* _Information shown_:
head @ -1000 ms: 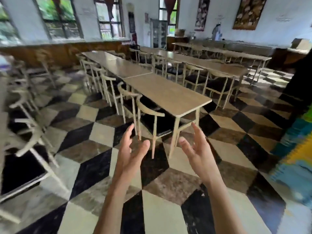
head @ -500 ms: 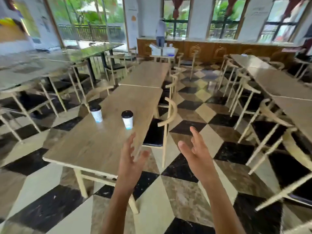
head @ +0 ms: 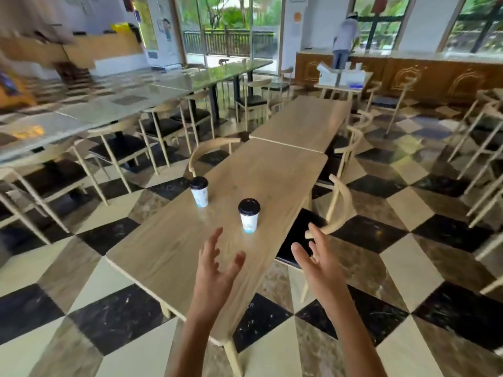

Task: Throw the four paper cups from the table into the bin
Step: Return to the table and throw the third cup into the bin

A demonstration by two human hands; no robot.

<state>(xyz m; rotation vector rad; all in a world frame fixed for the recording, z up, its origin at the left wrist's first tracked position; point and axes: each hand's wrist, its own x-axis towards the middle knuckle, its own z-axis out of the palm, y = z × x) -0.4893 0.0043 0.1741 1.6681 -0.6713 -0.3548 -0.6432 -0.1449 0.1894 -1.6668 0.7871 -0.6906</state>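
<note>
Two white paper cups with black lids stand upright on a light wooden table. The nearer cup is at mid-table, the farther cup near the table's left edge. My left hand is open, fingers spread, held over the table just short of the nearer cup. My right hand is open too, raised beyond the table's right edge over a chair. Neither hand touches a cup. No bin is in view.
A chair with a black seat is tucked at the table's right side. Another chair stands at the left. More tables and chairs fill both sides. A person stands at the far counter. The floor is checkered tile.
My view has swung from another table row to the table with the two cups and drawn closer. Both hands stay open and raised, now nearer the cups.
</note>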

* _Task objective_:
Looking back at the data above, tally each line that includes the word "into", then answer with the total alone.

* _Response to the exercise_:
2